In defence of complexity

I noticed a pattern when I join a new company. I'm being onboarded, someone is explaining their systems to me, and they make a joke about how it's unnecessarily complex and probably could be simplified. We laugh, but I often think to myself, "Maybe, maybe not".

I'm a strong advocate for simplicity in software design, but in this article I want to try to explain, with some personal examples, why we should have a different attitude to complexity.

Minimum Necessary Complexity

Every engineering problem has a minimum necessary complexity associated with any solution.

Yes, sometimes, they are over-engineered, and the level of complexity is higher than it needs to be, but this is not something easily determinable. Even the simplest of solutions to any non-trivial problem will need to overcome a certain amount of complexity. As software architects, our job is to determine how much complexity is appropriate and how we wish to distribute it.

Distributing complexity

Take an example of a text-based note-taking app such as Google Keep. Compared to richer organizers such as OneNote, Keep has always been more basic, which makes it appealing for simple cases—the equivalent of a set of digital sticky notes. In the early days, Keep only supported text. If you wanted to add an image, you would have to upload it somewhere else and then insert the URL.

As the developer, you might be fine with this. It's a win-win: your software remains simple to use, while users can still put in whatever they want, as long as they can convert it to text. But supposing you want to provide a better experience for your users and so you add image support. This will undoubtedly raise the complexity of your software. Now you need to think about file storage, backwards compatibility (keeping all notes text-based internally), presentation (how should images appear), interface (UI for uploading images), limits, abuse, and so on.

Another example is Twitter's "Tweet all" feature (writing a thread at once). Users can post one tweet and then reply to it, and so on. But Twitter added the ability to post multiple tweets that would then be linked as one thread. Again, we're trading some simplicity in our system for a better UX.

Of course, the amount of complexity that will be involved in both cases will vary dependeing on factors like your tech stack and architecture, as well as your skills. But there will be some.

Taking complexity on: Simple does not mean "not complex"

I call this the act of taking on complexity. We don't have to, but we want to reduce friction for our end users and make things "simple" to them. So we step in and shift some of this complexity to our end.

So, yes, something that appears simple to the user may in fact belie a lot of complexity.

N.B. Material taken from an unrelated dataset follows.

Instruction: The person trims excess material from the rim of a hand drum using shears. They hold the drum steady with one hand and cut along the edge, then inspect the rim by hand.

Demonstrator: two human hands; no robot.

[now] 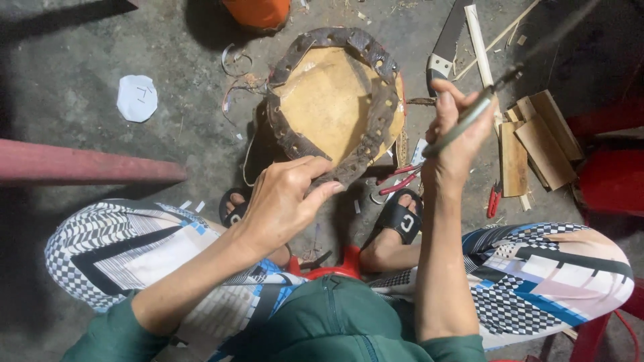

Adding a new feature, supporting alternatives, adding redundancy, caching to improve performance and so on.

There are also non-product reasons to add complexity, chief among them probably being security. Rate limits, authorization, RBAC, MFA, and the like all add complexity.

Complexity happens in various forms. It could be:

  • combinatorial (if you have 6 possible toggles, this is actually 2⁶ possible scenarios)
  • infrastructure
  • performance
  • system architecture
  • code architecture

You can't build good (intuitive, reliable, secure, insert-adjective-here) software without these two things:

  • the willingness to take on complexity
  • the discernment to know what complexity should be taken on.

Modern civilization runs on complex systems. Water and power delivered to your house, plumbing, telecommunications, Internet, traffic lights, airports, manufacturing of cans and bottles—these are examples of complex systems we've come to take for granted, because of the simplicity of their outputs.

Complexity's problems

But yes, complexity does have problems...

Cost

For one, it's costly, especially when it's intentional and well-designed. It takes time, effort and the right skills. This is why there's another option: offload it to an external provider. This lets you achieve the final goal, such as a better UX, without the full investment. The cost is still borne by you (monetarily), but your core system can remain "simple".

Offloading complexity also works as a starting point, similar to starting with a cloud provider before moving to self-hosted. Especially when you don't have the needed skills, using an external provider gives you a chance to get progressively familiar with the challenges of such systems, until you get to a point where you can finally take it on.

Growth

A second problem is that complexity grows. Complex systems beget complex systems. Once you've accepted the complexity, problems that could be previously "simple" may now take additional work. For example, improving performance in a monolith would be fairly straightforward; with microservices, you pay the price for the extra network calls, which means taking more extreme measures like aggressive caching, switching network protocols and serialization formats, and the like.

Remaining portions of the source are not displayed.